Well, the rescan doesn't seem to have revealed a correct channel for the cycling and just as I found the correct incantation of "get_iplayer --url http://www.bbc.co.uk/iplayer/episode/p0429f0g/olympic-cycling-road-mens-womens-individual-time-trial --modes=hlsstd,hlslow --player 'avplay -' --raw --stream" to send the video stream to the TV, then they greeted BBC1 back to them!


----------



## Buddfox (10 Aug 2016)

Cancellara passing Phinney, and surprised that Kiriyenka is so far off the pace


----------



## deptfordmarmoset (10 Aug 2016)

mjray said:


> Well, the rescan doesn't seem to have revealed a correct channel for the cycling and just as I found the correct incantation of "get_iplayer --url http://www.bbc.co.uk/iplayer/episode/p0429f0g/olympic-cycling-road-mens-womens-individual-time-trial --modes=hlsstd,hlslow --player 'avplay -' --raw --stream" to send the video stream to the TV, then they greeted BBC1 back to them!

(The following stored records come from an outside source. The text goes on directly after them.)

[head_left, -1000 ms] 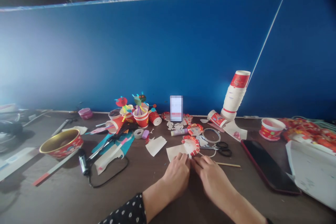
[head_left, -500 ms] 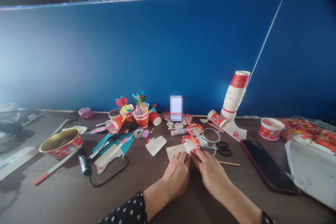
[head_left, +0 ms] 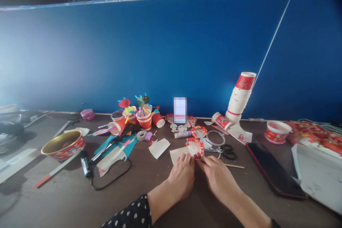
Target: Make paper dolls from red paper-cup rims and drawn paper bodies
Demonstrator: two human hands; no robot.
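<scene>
My left hand [head_left: 183, 174] rests low over the table in the middle, its fingers curled together and bent down. Close beside it, my right hand [head_left: 215, 172] has its fingers drawn together and pointing towards the left one. Whatever the fingertips press or hold is hidden by the hands. Just beyond them lies a red and white paper ring [head_left: 195, 148] with a cut, tabbed edge. A piece of white paper [head_left: 176, 154] lies partly under my left hand. Black-handled scissors [head_left: 228, 152] and a thin wooden stick [head_left: 234, 166] are to the right of my right hand.
A phone [head_left: 275, 171] lies at the right, near a leaning stack of paper cups [head_left: 237, 101]. Decorated cups [head_left: 144, 119], a glue stick [head_left: 183, 134] and tape [head_left: 141, 135] stand or lie behind. A gold-lined bowl [head_left: 64, 146] and a corded tool [head_left: 85, 165] are left.
Both hands stay in nearly the same place, with only slight finger movement. The whole view has shifted a little; the objects on the table keep their places.
</scene>
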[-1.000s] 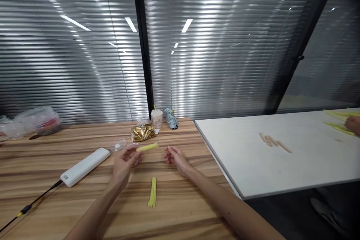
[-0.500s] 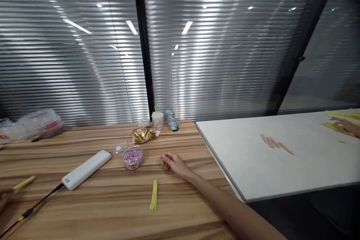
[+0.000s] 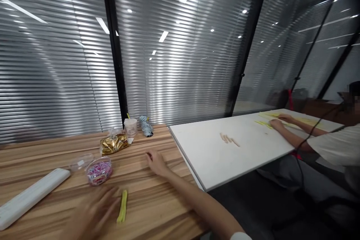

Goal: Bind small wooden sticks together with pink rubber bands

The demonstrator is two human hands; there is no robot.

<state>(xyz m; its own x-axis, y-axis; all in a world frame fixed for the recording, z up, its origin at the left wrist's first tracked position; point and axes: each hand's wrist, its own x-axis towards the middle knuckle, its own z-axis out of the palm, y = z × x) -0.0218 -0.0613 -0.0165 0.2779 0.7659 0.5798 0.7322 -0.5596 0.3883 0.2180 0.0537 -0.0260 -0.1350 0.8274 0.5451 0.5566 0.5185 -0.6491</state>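
Note:
My left hand [image 3: 91,212], smeared by motion, is over the front of the wooden table with its fingers apart; nothing shows in it. Just right of its fingertips lies a folded yellow strip [image 3: 122,207], soft-looking and narrow. My right hand [image 3: 156,163] rests on the wood farther back, its fingers loosely curled in and no object visible in them. Between the hands and the window stands a clear round tub [image 3: 99,171] of small pink, purple and blue bits, with a clear lid [image 3: 81,162] beside it.
A long white device [image 3: 30,197] lies at left. Farther back are a gold packet [image 3: 114,143], a white cup [image 3: 131,127] and a crumpled blue wrapper [image 3: 146,126]. The adjoining white table [image 3: 202,157] bears beige pieces [image 3: 229,140]; a co-worker's hands [image 3: 278,122] handle yellow strips there.
The view has swung right, bringing the co-worker in. My left hand, which held a yellow stick-like piece at the far left, has moved right beside the folded strip. My right hand stays on the table.

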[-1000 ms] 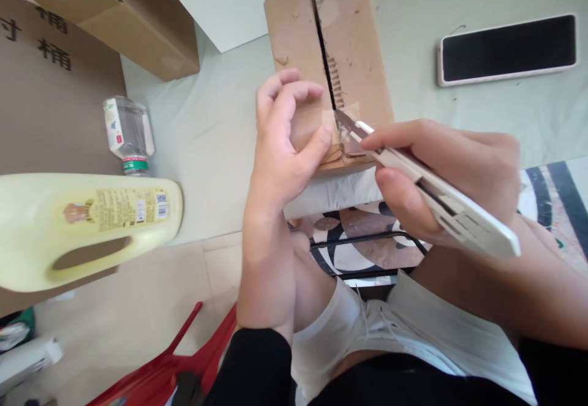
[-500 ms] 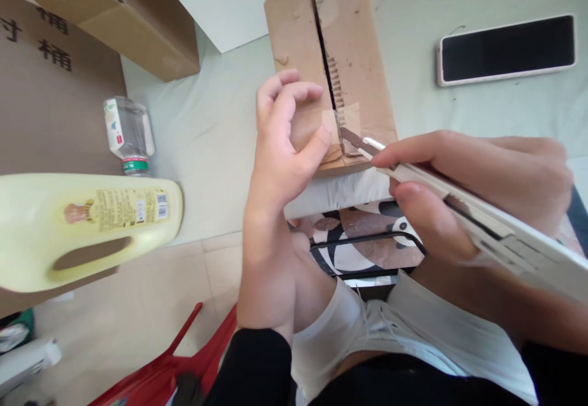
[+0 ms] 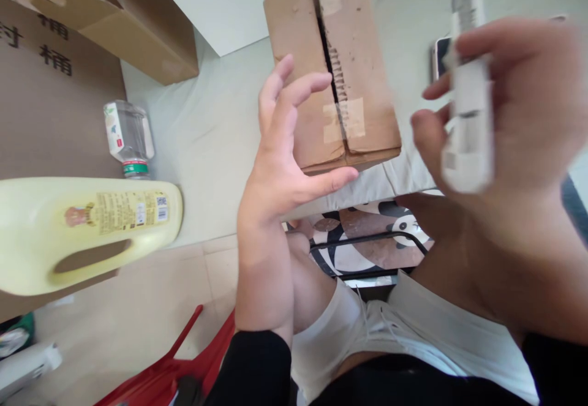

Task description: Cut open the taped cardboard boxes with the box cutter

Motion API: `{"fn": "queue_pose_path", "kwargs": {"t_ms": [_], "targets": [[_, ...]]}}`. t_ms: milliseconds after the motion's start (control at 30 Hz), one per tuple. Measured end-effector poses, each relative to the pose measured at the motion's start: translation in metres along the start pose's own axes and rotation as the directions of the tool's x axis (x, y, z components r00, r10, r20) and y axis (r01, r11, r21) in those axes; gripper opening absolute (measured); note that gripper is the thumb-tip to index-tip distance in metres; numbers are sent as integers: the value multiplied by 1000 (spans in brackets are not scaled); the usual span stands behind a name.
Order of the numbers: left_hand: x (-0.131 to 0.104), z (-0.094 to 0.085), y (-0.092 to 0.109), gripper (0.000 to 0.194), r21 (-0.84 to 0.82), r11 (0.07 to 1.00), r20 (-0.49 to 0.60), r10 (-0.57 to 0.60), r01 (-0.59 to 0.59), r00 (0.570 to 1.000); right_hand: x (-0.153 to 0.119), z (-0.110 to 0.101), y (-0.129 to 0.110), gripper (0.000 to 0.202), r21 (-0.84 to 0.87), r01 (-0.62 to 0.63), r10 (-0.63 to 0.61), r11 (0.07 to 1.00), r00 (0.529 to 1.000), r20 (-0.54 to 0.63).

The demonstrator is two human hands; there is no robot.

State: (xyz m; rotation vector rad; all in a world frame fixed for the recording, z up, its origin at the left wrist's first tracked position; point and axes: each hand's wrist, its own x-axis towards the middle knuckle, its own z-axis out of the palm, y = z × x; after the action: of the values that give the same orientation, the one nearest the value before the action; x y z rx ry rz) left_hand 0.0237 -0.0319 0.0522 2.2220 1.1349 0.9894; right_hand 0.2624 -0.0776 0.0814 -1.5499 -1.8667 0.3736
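Observation:
A brown cardboard box (image 3: 362,81) lies at the table's near edge, with a dark slit along its top and clear tape across the near end. My left hand (image 3: 285,149) is at the box's left near corner, fingers spread and curved, holding nothing. To the right of the box, my right hand (image 3: 519,100) grips a white utility knife (image 3: 468,100), blurred by motion. Its blade end points toward the top of the view, away from the box.
Behind my right hand lies a phone (image 3: 441,57), mostly hidden. On the left are a yellow jug (image 3: 92,228), a clear bottle (image 3: 131,133) and an open cardboard carton (image 3: 138,26). A red chair (image 3: 184,357) stands below at the left.
My right hand has lifted the knife off the box and moved up and right, turning its blade away. My left thumb has swung down and outward, so the hand is wider open.

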Motion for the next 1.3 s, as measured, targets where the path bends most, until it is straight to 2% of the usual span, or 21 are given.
{"fn": "queue_pose_path", "kwargs": {"t_ms": [100,167,267,333,433,600,667,833,933,1000,1067,1167,1300], "targets": [[-1,-3,-7,82,16,999,-9,-50,51,999,9,24,20,50,-81,-109,111,991,994,21],[-1,-5,-13,76,14,997,-38,-75,75,996,11,37,36,48,-169,-95,105,981,993,53],[1,-6,-19,64,-9,997,-137,-73,72,988,10,48,51,45,-241,-56,96,969,982,160],[2,-5,-20,57,-17,998,-234,-63,61,970,11,52,54,46,-267,-75,141,961,961,239],[2,-2,-19,56,-3,997,-392,-72,77,917,12,58,52,45,-303,-124,213,945,935,283],[-2,-3,-26,59,-57,995,-596,-100,82,797,13,64,48,42,-297,-128,222,946,925,308],[-4,-7,-34,58,-72,989,-640,-143,126,755,12,65,48,42,-283,-134,223,950,924,311],[-6,-14,-52,37,-93,978,-664,-203,189,720,11,68,48,41,-280,-137,225,950,923,313],[-4,-14,-52,20,-51,982,-750,-156,179,643,11,70,48,40,-292,-143,233,946,924,303],[-3,-13,-50,18,-9,981,-786,-126,192,606,11,71,48,39,-292,-143,232,946,927,295],[-3,-13,-47,24,4,979,-788,-122,203,604,10,72,48,39,-292,-142,230,946,928,294],[-4,-14,-45,31,-35,986,-768,-132,164,627,10,72,48,39,-297,-140,231,944,927,297],[-4,-14,-42,30,-67,993,-767,-114,98,632,10,72,48,39,-294,-132,220,947,931,293]]}}
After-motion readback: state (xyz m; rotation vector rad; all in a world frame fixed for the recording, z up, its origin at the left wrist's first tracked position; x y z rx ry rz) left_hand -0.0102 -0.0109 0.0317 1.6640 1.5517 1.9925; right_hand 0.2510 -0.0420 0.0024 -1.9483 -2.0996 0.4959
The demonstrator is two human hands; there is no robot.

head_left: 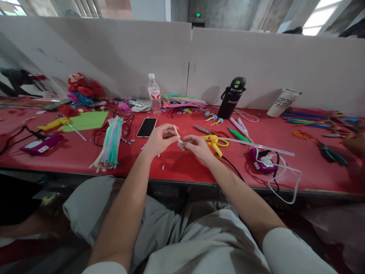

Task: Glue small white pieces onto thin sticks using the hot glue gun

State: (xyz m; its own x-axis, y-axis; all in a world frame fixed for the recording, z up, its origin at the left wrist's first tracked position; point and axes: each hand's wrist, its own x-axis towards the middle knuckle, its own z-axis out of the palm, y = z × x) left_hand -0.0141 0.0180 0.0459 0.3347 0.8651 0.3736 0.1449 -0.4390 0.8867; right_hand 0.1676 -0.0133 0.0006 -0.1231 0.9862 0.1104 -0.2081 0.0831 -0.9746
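My left hand (pixel 162 140) pinching a pale stick (pixel 176 131), right hand (pixel 197 146) closed on its lilac tip (pixel 180 144), glue gun (pixel 216 149) at three o'clock

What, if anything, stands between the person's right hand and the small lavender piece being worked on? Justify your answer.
Nothing visible does: the right hand has its fingertips at the lavender piece. The yellow glue gun lies on the other side of that hand, away from the piece, so not between them.
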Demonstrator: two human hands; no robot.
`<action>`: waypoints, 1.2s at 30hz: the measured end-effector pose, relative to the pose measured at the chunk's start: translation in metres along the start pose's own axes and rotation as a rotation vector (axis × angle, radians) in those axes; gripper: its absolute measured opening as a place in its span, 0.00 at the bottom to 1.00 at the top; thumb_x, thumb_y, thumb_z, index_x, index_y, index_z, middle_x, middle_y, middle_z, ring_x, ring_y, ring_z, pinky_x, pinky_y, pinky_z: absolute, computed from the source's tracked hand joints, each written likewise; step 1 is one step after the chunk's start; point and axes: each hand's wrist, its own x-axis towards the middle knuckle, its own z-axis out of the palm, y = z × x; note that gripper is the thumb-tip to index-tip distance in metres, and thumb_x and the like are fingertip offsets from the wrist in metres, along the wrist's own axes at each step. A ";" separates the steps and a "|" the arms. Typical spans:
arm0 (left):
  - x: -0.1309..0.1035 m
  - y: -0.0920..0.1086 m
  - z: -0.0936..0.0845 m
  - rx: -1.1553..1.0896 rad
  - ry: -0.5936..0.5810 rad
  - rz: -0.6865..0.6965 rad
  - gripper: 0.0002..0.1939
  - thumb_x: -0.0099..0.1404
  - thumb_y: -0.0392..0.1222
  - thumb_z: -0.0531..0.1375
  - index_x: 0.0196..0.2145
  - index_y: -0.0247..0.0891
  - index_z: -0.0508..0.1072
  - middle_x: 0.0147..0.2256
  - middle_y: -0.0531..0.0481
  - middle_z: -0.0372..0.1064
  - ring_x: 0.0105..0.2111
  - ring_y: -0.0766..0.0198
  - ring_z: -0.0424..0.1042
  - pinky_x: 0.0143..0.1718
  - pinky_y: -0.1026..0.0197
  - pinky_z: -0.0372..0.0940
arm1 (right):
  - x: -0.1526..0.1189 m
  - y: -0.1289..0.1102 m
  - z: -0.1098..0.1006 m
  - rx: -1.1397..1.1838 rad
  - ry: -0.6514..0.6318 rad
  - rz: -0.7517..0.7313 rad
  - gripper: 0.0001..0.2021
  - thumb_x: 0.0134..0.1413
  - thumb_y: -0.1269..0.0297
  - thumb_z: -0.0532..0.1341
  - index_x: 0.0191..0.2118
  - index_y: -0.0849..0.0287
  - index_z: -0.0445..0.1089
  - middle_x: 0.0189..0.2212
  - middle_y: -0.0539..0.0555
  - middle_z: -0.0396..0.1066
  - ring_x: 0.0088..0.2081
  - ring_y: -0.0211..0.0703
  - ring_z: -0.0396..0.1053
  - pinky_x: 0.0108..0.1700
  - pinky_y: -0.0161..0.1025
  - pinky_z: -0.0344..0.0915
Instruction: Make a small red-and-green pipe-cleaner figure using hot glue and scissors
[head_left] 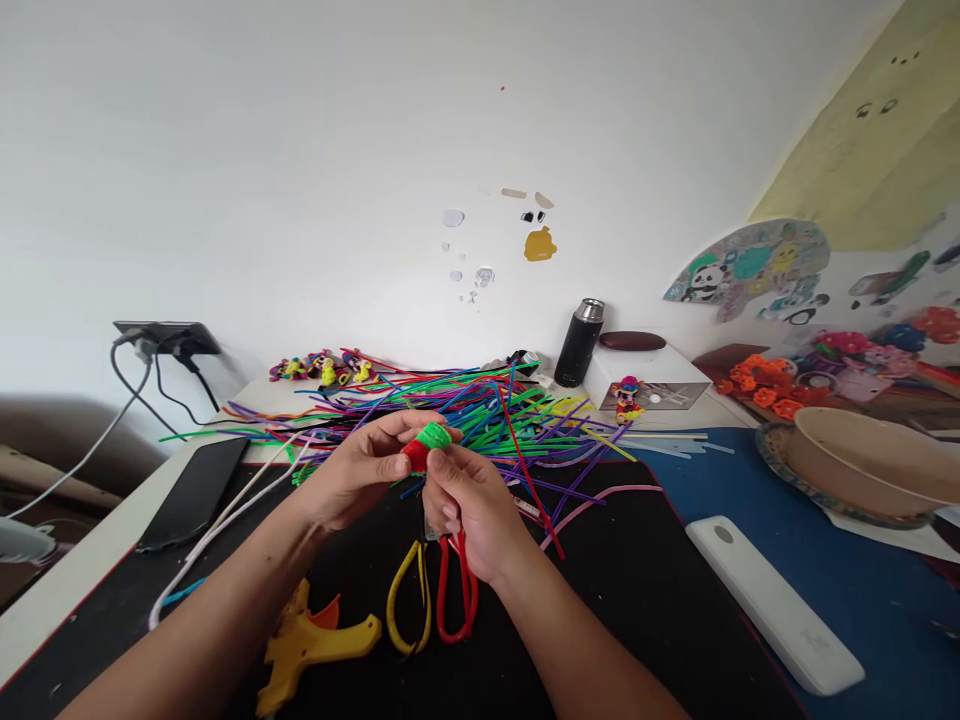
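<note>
Held between both hands above the black mat is a small coiled pipe-cleaner piece, green at the top and red below. My left hand pinches its red side between thumb and fingers. On the other side, my right hand grips it with the thumb near the lower edge; its curled fingers are partly hidden. Directly beneath lie scissors with one yellow handle and one red handle, their upper part mostly covered by the right hand. A yellow glue gun with an orange trigger rests by my left forearm.
A wide heap of coloured pipe cleaners spreads behind the hands. Small finished figures and a black thermos stand by the wall. A phone lies left; a white power bank and a bowl are right.
</note>
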 end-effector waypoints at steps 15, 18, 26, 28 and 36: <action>-0.022 0.047 -0.008 0.919 0.039 0.228 0.20 0.73 0.43 0.71 0.60 0.49 0.78 0.66 0.42 0.74 0.69 0.47 0.70 0.69 0.48 0.67 | 0.003 0.002 -0.002 0.066 0.059 0.063 0.31 0.53 0.41 0.78 0.24 0.54 0.59 0.15 0.38 0.51 0.16 0.30 0.44 0.22 0.39 0.37; -0.022 0.052 -0.003 1.046 0.001 0.233 0.15 0.75 0.46 0.68 0.57 0.46 0.80 0.66 0.40 0.75 0.67 0.45 0.73 0.69 0.45 0.68 | 0.003 0.002 -0.002 0.069 0.049 0.087 0.31 0.53 0.40 0.77 0.24 0.54 0.59 0.14 0.38 0.51 0.16 0.29 0.44 0.22 0.38 0.37; -0.017 0.046 0.009 1.127 -0.019 0.293 0.11 0.76 0.43 0.66 0.54 0.44 0.81 0.59 0.41 0.82 0.60 0.49 0.80 0.62 0.52 0.74 | 0.003 0.001 -0.001 0.102 0.042 0.131 0.29 0.51 0.40 0.78 0.28 0.55 0.63 0.13 0.37 0.52 0.16 0.29 0.44 0.23 0.38 0.37; -0.017 0.044 0.009 1.126 -0.013 0.298 0.11 0.75 0.44 0.67 0.54 0.44 0.82 0.58 0.42 0.83 0.58 0.50 0.82 0.59 0.54 0.75 | 0.002 0.000 -0.001 0.103 0.041 0.137 0.28 0.50 0.40 0.78 0.29 0.55 0.64 0.13 0.36 0.52 0.16 0.30 0.44 0.23 0.38 0.37; -0.013 0.044 0.009 1.052 0.050 0.287 0.12 0.73 0.49 0.70 0.50 0.44 0.85 0.53 0.43 0.86 0.54 0.49 0.84 0.57 0.55 0.76 | 0.003 -0.001 -0.002 0.106 0.006 0.191 0.29 0.53 0.37 0.75 0.26 0.55 0.63 0.14 0.39 0.55 0.15 0.29 0.45 0.22 0.37 0.38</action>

I'm not sure I understood any of this but I gather it wasn't a smooth changeover.


----------



## mjr (10 Aug 2016)

deptfordmarmoset said:


> I'm not sure I understood any of this but I gather it wasn't a smooth changeover.


In short, the BBC are nobbers and we should use their red button to give them a red bottom!


----------



## mjr (10 Aug 2016)

So Dennis is 1m50 ahead of Konig at 34.6km, 21s faster than Castroviejo and not gaining on the last section... anyone remember the last updates on Froome? Sounded like the camera moto did a skid on a descent corner following Dennis...


----------



## HF2300 (10 Aug 2016)

mjray said:


> Sounded like the camera moto did a skid on a descent corner following Dennis...



It's the chase cars.


----------



## HF2300 (10 Aug 2016)

coffeejo said:


> Wow!


----------



## dellzeqq (10 Aug 2016)

Fab fastest!


----------



## iandg (10 Aug 2016)

Go Spartacus!


----------



## Mad Doug Biker (10 Aug 2016)

Was that a cat or a small dog on the road that Cancelara just passed?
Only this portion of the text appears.